The men's long jump event was part of the track and field athletics programme at the 1928 Summer Olympics. The competition was held on Tuesday, July 31, 1928. Forty-one long jumpers from 23 nations competed. The maximum number of athletes per nation was 4. The event was won by Ed Hamm of the United States, the nation's second consecutive and seventh overall victory in the event. Silvio Cator earned Haiti's first medal in the event by taking silver.

==Background==

This was the eighth appearance of the event, which is one of 12 athletics events to have been held at every Summer Olympics. The returning finalists from the 1924 Games were the defending champion, DeHart Hubbard of the United States, and fourth-place finisher Vilho Tuulos of Finland. Hubbard had an ankle injury, however. Ed Hamm had set the world record at the 1928 AAU championship and was the "heavy favorite."

Chile, Denmark, Ireland, South Africa, and Spain each made their first appearance in the event. The United States appeared for the eighth time, the only nation to have long jumpers at each of the Games thus far.

==Competition format==

The 1928 format continued to use the two-round format used in 1900 and since 1908, with the six-man finals introduced in 1920. Instead of having ties all advance (as in 1924), the next-best jump was used to break ties. Each jumper had three jumps in the qualifying round; finalists received an additional three jumps, with qualifying round jumps still counting if the final jumps were not better.

==Records==

These were the standing world and Olympic records (in metres) prior to the 1928 Summer Olympics.
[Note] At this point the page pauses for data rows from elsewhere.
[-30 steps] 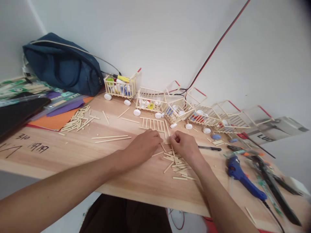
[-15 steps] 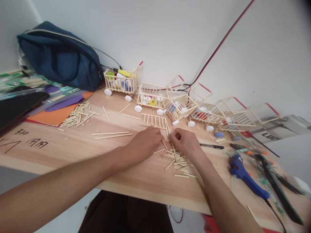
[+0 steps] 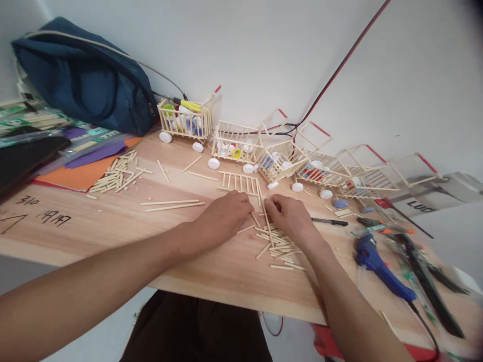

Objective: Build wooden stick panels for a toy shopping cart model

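Note:
My left hand (image 3: pixel 228 215) is closed, its fingers curled together above the table beside a small ladder-like frame (image 3: pixel 238 183) of wooden sticks. A short stick shows just below its fingertips; whether they pinch it cannot be made out. Opposite, my right hand (image 3: pixel 290 217) is closed too, thumb and forefinger against a long thin wooden stick (image 3: pixel 265 213) that slants down toward me. Below that hand lies a heap of short sticks (image 3: pixel 281 249). Small stick-built carts (image 3: pixel 237 143) with white bottle-cap wheels stand in a row behind, some with red-tipped handles.
A blue glue gun (image 3: pixel 385 271), a black pen (image 3: pixel 330 221) and pliers (image 3: pixel 372 223) lie to the right. On the left are another stick pile (image 3: pixel 116 173), orange paper (image 3: pixel 64 176) and a blue bag (image 3: pixel 86 80). Two long sticks (image 3: pixel 173 205) lie left of my hands.
The view has shifted slightly. Both hands stay almost in place, close together near the small frame. The long stick by my right fingers shows more clearly now.

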`<state>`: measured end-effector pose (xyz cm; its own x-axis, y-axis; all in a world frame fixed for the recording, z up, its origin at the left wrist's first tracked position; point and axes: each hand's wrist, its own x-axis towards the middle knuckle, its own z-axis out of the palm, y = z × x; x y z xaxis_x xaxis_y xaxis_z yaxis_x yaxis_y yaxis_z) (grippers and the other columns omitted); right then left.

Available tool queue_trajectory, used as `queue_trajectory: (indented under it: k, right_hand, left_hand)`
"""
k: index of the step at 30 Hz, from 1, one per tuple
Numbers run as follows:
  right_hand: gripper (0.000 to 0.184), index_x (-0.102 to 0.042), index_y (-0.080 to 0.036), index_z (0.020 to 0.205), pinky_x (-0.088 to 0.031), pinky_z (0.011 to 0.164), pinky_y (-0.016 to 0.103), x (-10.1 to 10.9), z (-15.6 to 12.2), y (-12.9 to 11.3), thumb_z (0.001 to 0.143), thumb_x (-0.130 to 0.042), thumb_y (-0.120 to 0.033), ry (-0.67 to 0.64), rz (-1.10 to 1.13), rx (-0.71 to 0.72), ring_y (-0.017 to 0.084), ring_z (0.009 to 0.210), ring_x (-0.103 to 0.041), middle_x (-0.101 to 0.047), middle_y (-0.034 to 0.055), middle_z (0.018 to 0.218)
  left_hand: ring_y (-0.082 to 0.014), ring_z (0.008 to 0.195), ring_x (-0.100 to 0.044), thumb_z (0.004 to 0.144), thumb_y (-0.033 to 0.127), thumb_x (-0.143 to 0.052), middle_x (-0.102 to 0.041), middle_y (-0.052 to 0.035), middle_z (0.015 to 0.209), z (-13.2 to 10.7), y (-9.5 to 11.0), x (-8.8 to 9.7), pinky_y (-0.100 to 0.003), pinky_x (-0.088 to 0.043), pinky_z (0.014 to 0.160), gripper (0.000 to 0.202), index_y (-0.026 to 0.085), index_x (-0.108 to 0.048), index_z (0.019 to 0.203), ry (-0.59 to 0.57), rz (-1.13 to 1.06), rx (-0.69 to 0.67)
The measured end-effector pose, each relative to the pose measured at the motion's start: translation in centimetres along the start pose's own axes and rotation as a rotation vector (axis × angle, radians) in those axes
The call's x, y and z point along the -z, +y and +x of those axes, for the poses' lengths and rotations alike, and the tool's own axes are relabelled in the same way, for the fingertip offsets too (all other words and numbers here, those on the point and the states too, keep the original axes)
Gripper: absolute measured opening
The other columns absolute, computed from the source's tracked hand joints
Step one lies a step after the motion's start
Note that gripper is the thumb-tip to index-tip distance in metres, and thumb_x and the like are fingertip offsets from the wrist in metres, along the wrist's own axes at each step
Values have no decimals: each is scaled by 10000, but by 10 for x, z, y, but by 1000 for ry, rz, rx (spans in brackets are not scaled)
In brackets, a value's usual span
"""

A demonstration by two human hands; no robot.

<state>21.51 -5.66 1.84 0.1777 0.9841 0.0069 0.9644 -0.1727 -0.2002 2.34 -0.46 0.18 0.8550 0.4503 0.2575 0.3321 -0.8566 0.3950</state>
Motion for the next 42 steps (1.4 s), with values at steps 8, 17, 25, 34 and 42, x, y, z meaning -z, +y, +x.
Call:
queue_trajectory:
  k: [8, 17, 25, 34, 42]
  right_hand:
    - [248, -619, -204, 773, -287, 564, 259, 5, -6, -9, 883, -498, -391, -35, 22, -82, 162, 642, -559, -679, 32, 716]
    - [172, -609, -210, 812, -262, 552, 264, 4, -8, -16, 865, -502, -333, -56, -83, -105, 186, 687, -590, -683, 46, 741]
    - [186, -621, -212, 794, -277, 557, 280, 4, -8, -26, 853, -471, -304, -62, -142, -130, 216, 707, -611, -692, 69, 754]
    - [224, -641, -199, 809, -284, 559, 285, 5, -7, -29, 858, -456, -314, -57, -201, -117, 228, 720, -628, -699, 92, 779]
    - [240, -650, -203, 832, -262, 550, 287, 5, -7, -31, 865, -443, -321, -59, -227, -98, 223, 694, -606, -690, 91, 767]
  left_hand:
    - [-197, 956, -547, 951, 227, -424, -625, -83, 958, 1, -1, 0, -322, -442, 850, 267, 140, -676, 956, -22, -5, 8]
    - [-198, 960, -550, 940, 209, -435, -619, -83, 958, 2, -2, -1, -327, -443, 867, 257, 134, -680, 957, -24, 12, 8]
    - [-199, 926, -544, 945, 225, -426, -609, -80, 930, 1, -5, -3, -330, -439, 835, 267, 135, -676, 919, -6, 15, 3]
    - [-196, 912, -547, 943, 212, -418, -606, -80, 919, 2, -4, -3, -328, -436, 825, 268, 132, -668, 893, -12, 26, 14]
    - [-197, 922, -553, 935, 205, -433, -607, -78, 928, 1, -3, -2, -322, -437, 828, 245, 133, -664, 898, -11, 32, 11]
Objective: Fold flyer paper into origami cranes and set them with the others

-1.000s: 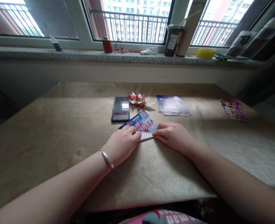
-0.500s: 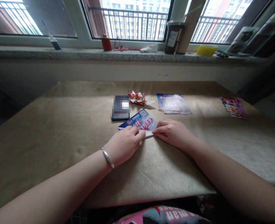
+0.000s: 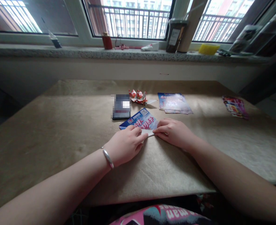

(*) Robert LeGendre set the Olympic record in the 1924 pentathlon contest

| World record | Ed Hamm (USA) | 7.90 | Cambridge, United Kingdom | 7 July 1928 |
| Olympic record | Robert LeGendre (USA) | 7.765(*) | Paris, France | 7 July 1924 |

==Schedule==

| Date | Time | Round |
|---|---|---|
| Tuesday, 21 July 1928 |  | Qualifying Final |

==Results==

The best six long jumpers qualified for the final. Two jumpers, Hannes de Boer and Ed Gordon, tied for sixth place, but only de Boer advanced to the final as his second best jump (6.96) was better than the second best jump of Gordon (6.57). The jumping order is not available and the jumping series are only available for the best six jumpers.
The final was held on the same day and started at 2 p.m. No jumper was able to improve his qualification width.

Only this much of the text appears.